Şu an yan masalarda keyifle yemeğini yiyip şarabını, birasını yudumlayan insanlara bakıyorum başıma saplanan ağrıyla… “İyi günler, iyi seneler” diye müşterileri uğurlayan garson kızın cıvıltılı sesi giriyor birden devreye… Benim gibi düşünen insanların yanında olmalıyım, ülkenin yas evinde olmalıyım bunu biliyorum. Ancak böyle avunabilir insan. Bir başkasının gözlerinde de kendi gözlerindeki acıyı görünce biraz rahatlıyorsun yalnızca. Birileriyle kalbinin aynı doğrultuda çarptığını görmek, aynı özlemi taşıdığını görmek azıcık da olsa ferahlatıyor. Birazdan, Meydan’da başlayacak gösteriye katılmak, en azından sessiz kalmamak, küçük bir dayanışma  göstermek için kafeden çıkacağım.

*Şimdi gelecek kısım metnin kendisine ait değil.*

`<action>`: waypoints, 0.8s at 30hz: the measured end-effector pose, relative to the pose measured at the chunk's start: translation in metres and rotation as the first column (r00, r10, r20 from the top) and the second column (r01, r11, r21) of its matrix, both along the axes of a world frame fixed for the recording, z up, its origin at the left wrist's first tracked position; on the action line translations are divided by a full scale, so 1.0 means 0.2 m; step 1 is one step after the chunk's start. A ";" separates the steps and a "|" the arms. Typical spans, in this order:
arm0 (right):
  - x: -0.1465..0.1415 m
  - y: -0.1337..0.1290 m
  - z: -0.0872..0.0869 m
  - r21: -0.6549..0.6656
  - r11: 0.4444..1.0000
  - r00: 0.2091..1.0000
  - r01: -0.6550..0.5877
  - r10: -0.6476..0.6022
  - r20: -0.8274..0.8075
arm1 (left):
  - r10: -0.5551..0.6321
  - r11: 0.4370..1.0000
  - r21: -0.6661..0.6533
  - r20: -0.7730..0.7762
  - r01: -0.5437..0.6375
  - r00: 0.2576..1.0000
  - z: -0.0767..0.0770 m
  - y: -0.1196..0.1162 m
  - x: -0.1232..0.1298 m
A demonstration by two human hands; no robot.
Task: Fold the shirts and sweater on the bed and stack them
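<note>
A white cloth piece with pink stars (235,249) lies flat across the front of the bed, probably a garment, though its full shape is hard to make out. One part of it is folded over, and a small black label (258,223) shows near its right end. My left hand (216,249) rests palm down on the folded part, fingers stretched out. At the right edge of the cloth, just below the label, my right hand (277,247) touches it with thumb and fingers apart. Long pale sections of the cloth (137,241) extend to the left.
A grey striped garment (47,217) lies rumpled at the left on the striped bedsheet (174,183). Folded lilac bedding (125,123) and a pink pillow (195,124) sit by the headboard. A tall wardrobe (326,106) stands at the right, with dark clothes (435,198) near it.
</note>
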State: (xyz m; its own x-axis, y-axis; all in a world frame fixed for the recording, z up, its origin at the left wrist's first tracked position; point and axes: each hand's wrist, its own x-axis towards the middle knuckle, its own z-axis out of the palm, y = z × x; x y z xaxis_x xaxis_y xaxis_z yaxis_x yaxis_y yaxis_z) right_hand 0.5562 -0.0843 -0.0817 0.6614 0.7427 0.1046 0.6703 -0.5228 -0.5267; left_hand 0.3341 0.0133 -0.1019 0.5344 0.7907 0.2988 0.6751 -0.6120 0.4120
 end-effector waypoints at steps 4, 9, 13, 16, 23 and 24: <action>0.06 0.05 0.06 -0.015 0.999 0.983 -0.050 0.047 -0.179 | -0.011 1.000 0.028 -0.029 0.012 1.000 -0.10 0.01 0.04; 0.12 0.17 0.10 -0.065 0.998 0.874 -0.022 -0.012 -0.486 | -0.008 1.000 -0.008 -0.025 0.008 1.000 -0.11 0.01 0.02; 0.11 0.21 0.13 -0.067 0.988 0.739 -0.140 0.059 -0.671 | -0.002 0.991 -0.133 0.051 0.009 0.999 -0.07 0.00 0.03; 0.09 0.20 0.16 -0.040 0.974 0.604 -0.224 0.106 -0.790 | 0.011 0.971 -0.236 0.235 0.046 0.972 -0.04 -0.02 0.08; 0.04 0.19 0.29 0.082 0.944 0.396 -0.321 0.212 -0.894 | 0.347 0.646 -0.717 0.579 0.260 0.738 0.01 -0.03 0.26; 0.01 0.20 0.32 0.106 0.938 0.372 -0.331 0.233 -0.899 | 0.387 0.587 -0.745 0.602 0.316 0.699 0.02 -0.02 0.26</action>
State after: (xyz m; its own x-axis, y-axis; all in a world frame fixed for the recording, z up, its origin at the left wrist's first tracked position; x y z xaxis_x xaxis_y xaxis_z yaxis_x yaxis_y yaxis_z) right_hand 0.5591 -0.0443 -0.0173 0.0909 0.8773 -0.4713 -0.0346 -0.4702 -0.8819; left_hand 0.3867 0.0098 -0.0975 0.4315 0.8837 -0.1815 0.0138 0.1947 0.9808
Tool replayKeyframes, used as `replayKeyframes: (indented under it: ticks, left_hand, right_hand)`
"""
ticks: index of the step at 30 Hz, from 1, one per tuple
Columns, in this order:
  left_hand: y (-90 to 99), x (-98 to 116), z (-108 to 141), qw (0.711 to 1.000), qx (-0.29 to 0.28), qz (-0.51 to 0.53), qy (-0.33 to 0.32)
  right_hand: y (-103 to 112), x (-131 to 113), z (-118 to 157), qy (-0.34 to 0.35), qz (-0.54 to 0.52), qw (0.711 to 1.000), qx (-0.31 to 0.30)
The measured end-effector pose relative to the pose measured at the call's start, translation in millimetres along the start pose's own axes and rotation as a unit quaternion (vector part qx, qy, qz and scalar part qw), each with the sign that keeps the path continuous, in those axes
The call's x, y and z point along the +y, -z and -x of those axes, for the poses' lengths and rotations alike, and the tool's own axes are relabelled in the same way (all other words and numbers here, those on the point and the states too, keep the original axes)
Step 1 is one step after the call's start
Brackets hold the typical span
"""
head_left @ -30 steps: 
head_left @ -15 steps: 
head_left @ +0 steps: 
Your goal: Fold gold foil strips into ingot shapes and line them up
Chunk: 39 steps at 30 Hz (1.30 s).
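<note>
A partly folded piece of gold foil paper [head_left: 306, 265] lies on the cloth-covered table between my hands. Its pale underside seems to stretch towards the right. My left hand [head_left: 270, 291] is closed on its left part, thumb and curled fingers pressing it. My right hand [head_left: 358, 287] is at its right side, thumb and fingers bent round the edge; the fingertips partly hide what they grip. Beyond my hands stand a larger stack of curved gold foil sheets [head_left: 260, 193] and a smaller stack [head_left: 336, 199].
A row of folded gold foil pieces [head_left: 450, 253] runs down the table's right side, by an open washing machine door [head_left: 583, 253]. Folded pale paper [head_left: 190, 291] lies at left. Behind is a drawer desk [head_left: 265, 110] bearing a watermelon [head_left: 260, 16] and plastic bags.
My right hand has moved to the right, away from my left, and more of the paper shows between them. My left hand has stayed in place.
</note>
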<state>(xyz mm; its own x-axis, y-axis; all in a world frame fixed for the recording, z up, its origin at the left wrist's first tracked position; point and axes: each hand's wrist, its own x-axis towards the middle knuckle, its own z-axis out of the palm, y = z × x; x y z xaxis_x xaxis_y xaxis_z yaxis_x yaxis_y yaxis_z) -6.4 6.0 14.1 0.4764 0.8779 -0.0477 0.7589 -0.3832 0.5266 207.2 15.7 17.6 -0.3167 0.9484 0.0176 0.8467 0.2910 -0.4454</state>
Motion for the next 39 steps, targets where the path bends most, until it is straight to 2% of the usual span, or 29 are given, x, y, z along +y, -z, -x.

Bütün ölümlerin bize söylediği bir şey var: Hayat çok güzel. Yeni bir yıla girerken bunu hatırlıyoruz hep.

Şu an hayatın epey kederli ama yine de umutlu bir anında  bir kafede oturmuş sizlere bu yazıyı yazan herhangi bir kadın olarak ben,  kim bilir bu yeni yılda neler yaşayacağım. Bu yazıyı okumakta olan sizler neler yaşayacaksınız.  Zalimler başımıza ne çoraplar örecek, hayat hangi çatlaktan bize ışığını gösterecek?

Ne olursa olsun yaşıyoruz ve bu muhteşem bir şey. Her şey mümkün gelecekte. Geçmiş acılarla doluydu ve belleğimiz de bizimle yeni yıla taşıyacak anımsandıkça acı veren her şeyi. Ama böyle bir zaman dilimi yaratmışız işte kendimize. Yeni baştan  başlayıp  duruyoruz. Bugün yeni bir yılın ilk günü işte! Buna böyle bir anlam atıf etmemiz, hep yeniden başlamak istememiz umudu yaşatmak için belki de…

Sıkı dur hayat, yeniden başlıyoruz bugün.  Bunu da nereden uyduruyorsunuz diye sırıtıp durma öyle. İnsanlık  böyle istemişse vardır elbet bir hikmeti.

Hoş geldin! Hoş bulduk!  Sımsıkı kucakla bizi!